Ad Widget

Collapse

Dell Poweredge Openmanage

Collapse
X
 
  • Time
  • Show
Clear All
new posts
  • AudiAddict
    Junior Member
    • Jun 2008
    • 29

    #1

    Dell Poweredge Openmanage

    I'm running two brand new Poweredge 2950 servers with quad core cpu's on win2k3 64bit.

    The agent on these machines work fine and connects to my unix/zabbix machine.

    Three things which I cannot get working are :

    1) Openmanage snmp info, how do I get this to communicate with my zabbix server? Where and how do I configure this? I've googled and searched this forum. All people get it to work, but nobody can tell me how.

    Openmanage works on the windows machine.
    I've set the SNMP service to allow snmp packets from the zabbix ip.
    Snmp is enabled as service

    What else do i need to configure

    2) Cpu load, I've tried all the possible cpu items/triggers, but none of them give the correct value. usaly around 0.1, 0.10. Windows shows load values of 22-40 %. There are 8 cpu's though.. would be nice if I could get a average value of all 8 cores with zabbix.

    maybe openmanage software will be able to send me the correct data?
    Perfmon in windows can show each cpu performance data per cpu, how do send this same info to zabbix?

    3) Is it possible to configure the network usage with these poweredge servers? The server has two NIC's (dual connections, so 4 nics in total).
  • swaterhouse
    Senior Member
    • Apr 2006
    • 268

    #2
    There is an open manage template that is on the wiki and also I think included in new 1.4.x installs. Link that template with you server and it should give you general status info. It was not designed to retun every value imaginable. It does include status for the different hardware (fans, disk, memory, power supply, etc.) within the server as well as temperatures and voltages.

    There are two items to monitor for cpu "utilization"
    * cpu.load which is the equivalent of the top command in *unix. In a nutshell its basically like a measurement of the cpu queue - a number less than 1*number of cpu's means instruction are acted on immediately so thats good anything over 1*the number of cpu's menase there are things sitting in the ques waiting for computation so thats is "bad".

    * cpu.util shows the eqivalent of task manager BUT you cannot get an overall utilization. What I do is monitor cpu.util idle% and switch my brain to think that high numbers are good low numbers are bad. If items could do math this could easily be solved by doing 100-idle% is total-used% but you cant do that in 1.4 nor will you be able to in 1.6.

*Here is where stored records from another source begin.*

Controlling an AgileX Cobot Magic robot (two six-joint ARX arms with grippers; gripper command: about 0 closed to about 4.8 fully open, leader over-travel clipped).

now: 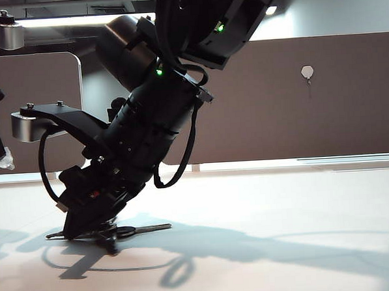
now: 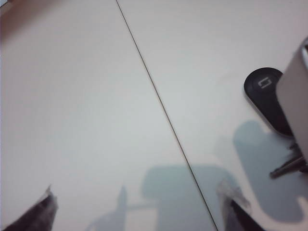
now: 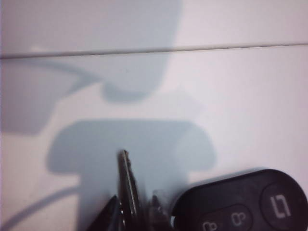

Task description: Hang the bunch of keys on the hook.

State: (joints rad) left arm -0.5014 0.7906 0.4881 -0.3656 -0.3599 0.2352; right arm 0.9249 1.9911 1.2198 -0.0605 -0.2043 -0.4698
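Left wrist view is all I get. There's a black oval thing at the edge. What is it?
Observer: That's the black fob on the bunch of thin silver metal keys, lying on the white table.
Operator: Is anything grabbing it?
Observer: The right pincer straddles one key blade; gripped or not, I can't tell.
Operator: Where's the hook?
Observer: The tiny whitish round-headed hook sits high on the brown panel, far right of the keys.

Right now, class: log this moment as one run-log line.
left gripper: open, above bare table | right gripper: down at bunch of keys, fingers straddling a key, grip unconfirmed | hook: empty
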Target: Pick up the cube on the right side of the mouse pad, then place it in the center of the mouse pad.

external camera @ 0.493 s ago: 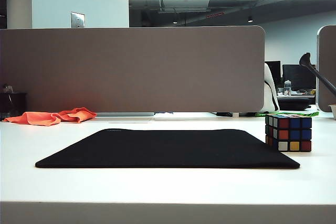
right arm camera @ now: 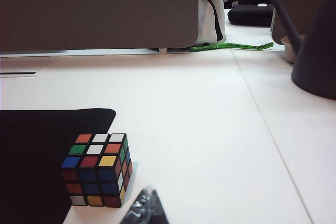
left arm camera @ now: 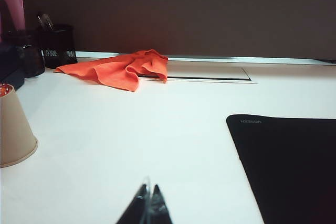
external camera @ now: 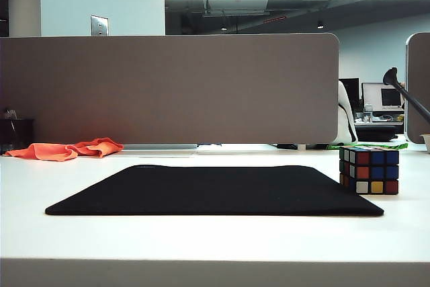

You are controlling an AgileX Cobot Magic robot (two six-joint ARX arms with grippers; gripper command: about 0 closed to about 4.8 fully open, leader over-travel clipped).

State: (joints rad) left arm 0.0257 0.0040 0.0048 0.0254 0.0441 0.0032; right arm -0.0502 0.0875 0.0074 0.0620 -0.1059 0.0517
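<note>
The cube (external camera: pixel 369 170) with its coloured stickers stands on the white table at the right edge of the black mouse pad (external camera: pixel 215 189). In the right wrist view the cube (right arm camera: pixel 98 170) sits beside the mouse pad (right arm camera: pixel 37 150), and my right gripper (right arm camera: pixel 148 193) is shut and empty just short of it. My left gripper (left arm camera: pixel 149 188) is also shut with nothing in it, over bare table off the mouse pad's (left arm camera: pixel 291 166) left side. Neither gripper shows in the exterior view.
An orange-red cloth (external camera: pixel 67 148) lies at the back left, with a paper cup (left arm camera: pixel 14 127) and a black pen holder (left arm camera: pixel 58 45) near it. A grey partition (external camera: pixel 168 89) closes the back. A dark lamp base (right arm camera: pixel 315 51) stands at the right.
</note>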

    To monitor network info you need to use performance counters. search the forum and you will find plenty of examples. Personally I cant be bothered, I monitor every port on my swtches and get the same info but in a much easier to manage fashoin and with less overhead. This of course assumes that your switches are managed switches. If no you have to ue performace counters on your servers.

    Comment

    • AudiAddict
      Junior Member
      • Jun 2008
      • 29

      #3
      Thanks for the quick reply.

      I found the wiki templates, but did not need to install them because my zabbix server came with these templates pre-installed.

      It had poweredge and openmanage templates.

      My question was really, how do I get the zabbix server to get this info from my server? Do I not need to configure the snmp settings or community name?

      It's too bad they have no faq or howto for this. Because I cannot get it to work All current values are 3 (unknown) Ibelieve.

      I just tried the tempature template and that gives me 21c on the mainboard. So that seems to work. This is the only thing which seems to work.. all other values are 3 (unknown) fan speed, etc etc etc
      Last edited by AudiAddict; 13-06-2008, 15:14.

      Comment

      • swaterhouse
        Senior Member
        • Apr 2006
        • 268

        #4
        What model server(s) do you have and what version of OpenManage are you running?

        I have a mix of PE1850's, PE1950's (gen 1 and 3), PE2850's and PE2950's and an older 2600 all running OpenManage 5.2 or 5.4 (but started ZABBIX using OpenManage 5.0). All these run a mix of Windows 2000 and 2003, CentOS 4 and 5 and VMware ESX 3.5.

        If your getting the temp than at least some of it is working (i.e. snmp is set up etc), but it sounds like the the snmp indexes may be different on your computers for the other values.

        Comment

        • AudiAddict
          Junior Member
          • Jun 2008
          • 29

          #5
          Thanks for the reply.

          I'm running four Poweredge 2950 servers (very recent model/version)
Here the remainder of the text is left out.